___ DATA EXTRACT

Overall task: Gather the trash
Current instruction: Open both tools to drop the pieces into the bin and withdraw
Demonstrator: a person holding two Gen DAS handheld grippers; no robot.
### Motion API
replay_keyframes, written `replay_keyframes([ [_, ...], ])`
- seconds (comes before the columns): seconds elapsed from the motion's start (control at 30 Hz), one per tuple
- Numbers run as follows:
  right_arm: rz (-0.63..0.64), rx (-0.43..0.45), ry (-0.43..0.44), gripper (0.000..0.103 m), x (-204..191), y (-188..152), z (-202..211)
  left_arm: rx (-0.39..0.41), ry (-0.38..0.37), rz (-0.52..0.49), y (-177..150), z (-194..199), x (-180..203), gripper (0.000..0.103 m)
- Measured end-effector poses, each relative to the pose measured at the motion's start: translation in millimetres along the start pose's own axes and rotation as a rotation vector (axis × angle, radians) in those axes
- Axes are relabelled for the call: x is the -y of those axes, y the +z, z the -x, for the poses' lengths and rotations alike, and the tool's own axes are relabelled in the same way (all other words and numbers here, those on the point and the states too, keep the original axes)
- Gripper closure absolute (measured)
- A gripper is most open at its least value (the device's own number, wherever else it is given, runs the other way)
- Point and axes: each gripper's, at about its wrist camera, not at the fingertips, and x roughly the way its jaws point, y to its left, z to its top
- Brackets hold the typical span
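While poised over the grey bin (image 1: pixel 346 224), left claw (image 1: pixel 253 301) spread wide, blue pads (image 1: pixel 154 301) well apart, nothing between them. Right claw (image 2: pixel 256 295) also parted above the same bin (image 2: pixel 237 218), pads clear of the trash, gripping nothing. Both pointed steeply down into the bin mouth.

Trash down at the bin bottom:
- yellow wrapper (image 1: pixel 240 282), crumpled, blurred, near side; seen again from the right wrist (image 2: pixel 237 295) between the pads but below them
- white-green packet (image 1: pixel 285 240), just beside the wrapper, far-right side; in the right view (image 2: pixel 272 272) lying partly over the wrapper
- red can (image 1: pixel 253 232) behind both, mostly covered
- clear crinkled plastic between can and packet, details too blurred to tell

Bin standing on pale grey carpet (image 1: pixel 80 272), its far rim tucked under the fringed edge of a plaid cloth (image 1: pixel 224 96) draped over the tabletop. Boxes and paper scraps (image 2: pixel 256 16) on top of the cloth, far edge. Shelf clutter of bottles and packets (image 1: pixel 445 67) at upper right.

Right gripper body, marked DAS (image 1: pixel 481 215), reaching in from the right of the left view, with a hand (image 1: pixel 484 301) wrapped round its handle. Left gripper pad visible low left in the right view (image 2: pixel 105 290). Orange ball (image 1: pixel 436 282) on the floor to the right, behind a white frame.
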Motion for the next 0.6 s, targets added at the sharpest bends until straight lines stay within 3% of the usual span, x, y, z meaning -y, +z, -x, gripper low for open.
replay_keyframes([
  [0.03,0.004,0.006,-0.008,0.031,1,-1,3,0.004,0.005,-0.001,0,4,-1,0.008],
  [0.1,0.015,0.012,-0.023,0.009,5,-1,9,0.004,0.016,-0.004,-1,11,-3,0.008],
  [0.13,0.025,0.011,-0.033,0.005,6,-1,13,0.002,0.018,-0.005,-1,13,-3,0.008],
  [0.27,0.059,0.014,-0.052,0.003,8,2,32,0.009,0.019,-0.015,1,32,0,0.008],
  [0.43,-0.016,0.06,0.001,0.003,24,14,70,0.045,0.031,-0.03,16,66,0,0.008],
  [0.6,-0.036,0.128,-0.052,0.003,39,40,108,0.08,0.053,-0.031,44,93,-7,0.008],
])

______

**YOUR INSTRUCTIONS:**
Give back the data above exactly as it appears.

**RESPONSE BOX:**
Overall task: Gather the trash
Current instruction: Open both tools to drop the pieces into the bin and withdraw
Demonstrator: a person holding two Gen DAS handheld grippers; no robot.
### Motion API
replay_keyframes, written `replay_keyframes([ [_, ...], ])`
- seconds (comes before the columns): seconds elapsed from the motion's start (control at 30 Hz), one per tuple
- Numbers run as follows:
  right_arm: rz (-0.63..0.64), rx (-0.43..0.45), ry (-0.43..0.44), gripper (0.000..0.103 m), x (-204..191), y (-188..152), z (-202..211)
  left_arm: rx (-0.39..0.41), ry (-0.38..0.37), rz (-0.52..0.49), y (-177..150), z (-194..199), x (-180..203), gripper (0.000..0.103 m)
- Measured end-effector poses, each relative to the pose measured at the motion's start: translation in millimetres along the start pose's own axes and rotation as a rotation vector (axis × angle, radians) in those axes
- Axes are relabelled for the call: x is the -y of those axes, y the +z, z the -x, for the poses' lengths and rotations alike, and the tool's own axes are relabelled in the same way (all other words and numbers here, those on the point and the states too, keep the original axes)
- Gripper closure absolute (measured)
- A gripper is most open at its least value (the device's own number, wherever else it is given, runs the other way)
- Point and axes: each gripper's, at about its wrist camera, not at the fingertips, and x roughly the way its jaws point, y to its left, z to its top
- Brackets hold the typical span
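While poised over the grey bin (image 1: pixel 346 224), left claw (image 1: pixel 253 301) spread wide, blue pads (image 1: pixel 154 301) well apart, nothing between them. Right claw (image 2: pixel 256 295) also parted above the same bin (image 2: pixel 237 218), pads clear of the trash, gripping nothing. Both pointed steeply down into the bin mouth.

Trash down at the bin bottom:
- yellow wrapper (image 1: pixel 240 282), crumpled, blurred, near side; seen again from the right wrist (image 2: pixel 237 295) between the pads but below them
- white-green packet (image 1: pixel 285 240), just beside the wrapper, far-right side; in the right view (image 2: pixel 272 272) lying partly over the wrapper
- red can (image 1: pixel 253 232) behind both, mostly covered
- clear crinkled plastic between can and packet, details too blurred to tell

Bin standing on pale grey carpet (image 1: pixel 80 272), its far rim tucked under the fringed edge of a plaid cloth (image 1: pixel 224 96) draped over the tabletop. Boxes and paper scraps (image 2: pixel 256 16) on top of the cloth, far edge. Shelf clutter of bottles and packets (image 1: pixel 445 67) at upper right.

Right gripper body, marked DAS (image 1: pixel 481 215), reaching in from the right of the left view, with a hand (image 1: pixel 484 301) wrapped round its handle. Left gripper pad visible low left in the right view (image 2: pixel 105 290). Orange ball (image 1: pixel 436 282) on the floor to the right, behind a white frame.
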Motion for the next 0.6 s, targets added at the sharpest bends until straight lines stay within 3% of the usual span, x, y, z meaning -y, +z, -x, gripper low for open.
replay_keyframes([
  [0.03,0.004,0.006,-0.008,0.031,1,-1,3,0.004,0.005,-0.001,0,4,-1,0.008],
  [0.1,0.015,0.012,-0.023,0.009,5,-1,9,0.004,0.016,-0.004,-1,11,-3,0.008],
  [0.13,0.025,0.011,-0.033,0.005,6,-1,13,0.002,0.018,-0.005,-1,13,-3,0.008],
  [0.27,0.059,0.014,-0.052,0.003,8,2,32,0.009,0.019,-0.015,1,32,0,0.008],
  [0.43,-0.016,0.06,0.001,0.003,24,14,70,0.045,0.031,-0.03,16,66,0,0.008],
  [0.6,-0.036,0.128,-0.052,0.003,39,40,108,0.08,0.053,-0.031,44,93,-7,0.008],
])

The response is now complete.